Rotating unbalance is the uneven distribution of mass around an axis of rotation. A rotating mass, or rotor, is said to be out of balance when its center of mass (inertia axis) is out of alignment with the center of rotation (geometric axis). Unbalance causes a moment which gives the rotor a wobbling movement characteristic of vibration of rotating structures.

== Causes of imbalance ==
 Routine manufacturing processes can cause stress on metal components. Without stress relief, the rotor will distort itself to adjust. Thermal distortion often occurs with parts exposed to increased temperatures. Metals are able to expand when in contact with heat, so exposure to warmer temperatures can cause either the entire piece of machinery to expand, or just certain parts, causing distortion.: Rotating parts involved in material handling almost always accumulate buildup. Moreover, when exposed to oil, these parts can be very easily distorted. Without adhering to a maintenance routine or implementing an inspection process, oil can seep into the parts, causing unbalance.: In some cases, vibration is desired, and a rotor is deliberately unbalanced to serve as a vibrator. An example of this is an aircraft's stick shaker.

==Effects of unbalance==

- Vibration
- Noise
- Decreased life of bearings
- Unsafe work conditions
- Reduced machine life
- Increased maintenance

==Units used to express unbalance==

- In terms of the mass eccentricity $e$: μm, mm, cm, ...; μin, mil, in, ...
- In terms of mass $m$ at a given radius: μg, mg, g, kg, ...; moz, oz, ...
- In terms of mass × radius moment (mR): mg-mm, g-mm, mg-cm, g-cm, kg-mm, ...; oz-in, g-in, ...

==Types of unbalance==

===Static unbalance===

A static unbalance (sometimes called a force unbalance) occurs when the inertial axis of a rotating mass is displaced from and parallel to the axis of rotation. Static unbalances can occur more frequently in disk-shaped rotors because the thin geometric profile of the disk allows for an uneven distribution of mass with an inertial axis that is nearly parallel to the axis of rotation. Only one plane receives balance correction.
 $U = m \times r$

where U = unbalance, m = mass, r = distance between unbalance and the centre of the object

===Couple unbalance===

A couple unbalance occurs when a rotating mass has two equal unbalance forces that are situated 180° opposite each other. A system that is statically balanced may still have a couple unbalance.
Couple unbalance occurs frequently in elongated cylindrical rotors.
 $U = m \times r \times d$

where d = distance between the two unbalance forces along the rotation axis.

===Dynamic unbalance===

In rotation an unbalance when the mass/inertia axis does not intersect with shaft axis then it is called dynamic unbalance. Combination of static and couple unbalances is dynamic unbalance. It occurs in virtually all rotors and is the most common kind of unbalance. It can be fixed by correcting the weight on at least two planes.

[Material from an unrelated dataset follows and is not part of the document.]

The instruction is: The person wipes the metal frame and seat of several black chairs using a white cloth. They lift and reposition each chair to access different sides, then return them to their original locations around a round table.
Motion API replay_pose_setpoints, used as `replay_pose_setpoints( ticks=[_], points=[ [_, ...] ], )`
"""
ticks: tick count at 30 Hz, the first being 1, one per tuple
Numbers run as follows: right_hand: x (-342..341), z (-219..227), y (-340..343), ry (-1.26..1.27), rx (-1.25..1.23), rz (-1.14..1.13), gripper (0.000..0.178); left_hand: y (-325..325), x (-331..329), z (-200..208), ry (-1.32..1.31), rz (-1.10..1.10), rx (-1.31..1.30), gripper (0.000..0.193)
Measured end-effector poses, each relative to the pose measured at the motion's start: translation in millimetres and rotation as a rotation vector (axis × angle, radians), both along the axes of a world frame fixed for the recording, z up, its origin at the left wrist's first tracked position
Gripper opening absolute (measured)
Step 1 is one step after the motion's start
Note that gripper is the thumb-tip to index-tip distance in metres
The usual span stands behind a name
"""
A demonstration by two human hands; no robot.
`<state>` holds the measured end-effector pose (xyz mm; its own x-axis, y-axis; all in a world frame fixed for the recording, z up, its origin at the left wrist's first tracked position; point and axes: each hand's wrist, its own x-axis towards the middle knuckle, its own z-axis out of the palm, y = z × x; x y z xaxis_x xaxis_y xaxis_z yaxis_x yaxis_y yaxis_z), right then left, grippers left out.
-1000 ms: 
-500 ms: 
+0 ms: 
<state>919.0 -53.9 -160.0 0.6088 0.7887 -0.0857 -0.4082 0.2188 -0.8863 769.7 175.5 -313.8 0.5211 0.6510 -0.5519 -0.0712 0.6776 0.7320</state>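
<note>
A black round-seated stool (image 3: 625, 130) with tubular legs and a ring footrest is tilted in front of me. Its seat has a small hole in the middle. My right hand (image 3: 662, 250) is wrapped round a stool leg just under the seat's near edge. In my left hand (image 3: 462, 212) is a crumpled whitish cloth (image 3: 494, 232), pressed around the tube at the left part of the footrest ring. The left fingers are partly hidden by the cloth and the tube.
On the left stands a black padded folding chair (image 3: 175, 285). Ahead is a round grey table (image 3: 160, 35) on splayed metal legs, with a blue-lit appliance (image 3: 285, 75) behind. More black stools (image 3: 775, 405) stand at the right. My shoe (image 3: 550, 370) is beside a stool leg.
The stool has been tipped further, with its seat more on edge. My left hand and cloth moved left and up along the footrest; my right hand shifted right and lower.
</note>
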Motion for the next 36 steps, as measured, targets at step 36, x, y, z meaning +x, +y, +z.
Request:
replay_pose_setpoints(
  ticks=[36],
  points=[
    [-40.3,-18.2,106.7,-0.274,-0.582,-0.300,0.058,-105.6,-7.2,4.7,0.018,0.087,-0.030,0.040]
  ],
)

==How to correct or compensate unbalance==
- Mass addition.
- Mass removal.
- Mass shifting.
- Mass centering.
The measurement of existing vibration and calculation of the change of mass required is typically carried out using some form of balancing machine.

==Grades==

ISO 21940 classifies vibration in terms of G codes. Unfortunately, it is the theoretical value assuming the rotor was spinning in free space so it does not relate to actual operating conditions. Rotors of the same type having permissible residual specific unbalance value e_{per}, varies inversely with the speed of the rotor.
 e_{per} × ω = Constant,

where ω = angular velocity (radians per second) e_{per} = permissible residual specific unbalance

This constant is quality grade G. Balance Grades are used to specify the allowable residual imbalance for rotating machinery. The ISO 1940 standard defines balance grades for different classes of machinery. A rotor balanced to G2.5 will vibrate at 2.5 mm/s at operating speed if rotating in a suspended state with no external influences.
 U_{per} = (9.54 × G number × mass)/rpm

Where U_{per} = balance tolerance (or) residual imbalance

==Important formulas==
 $F = U \omega^2$
 $U = mass(unbalance) r$
 $e = \frac{U}{m(rotor)}$

Where F = force due to unbalance, U = unbalance. ω = angular frequency. e = specific unbalance. m = mass. r = distance between unbalance and the axis of rotation of the object.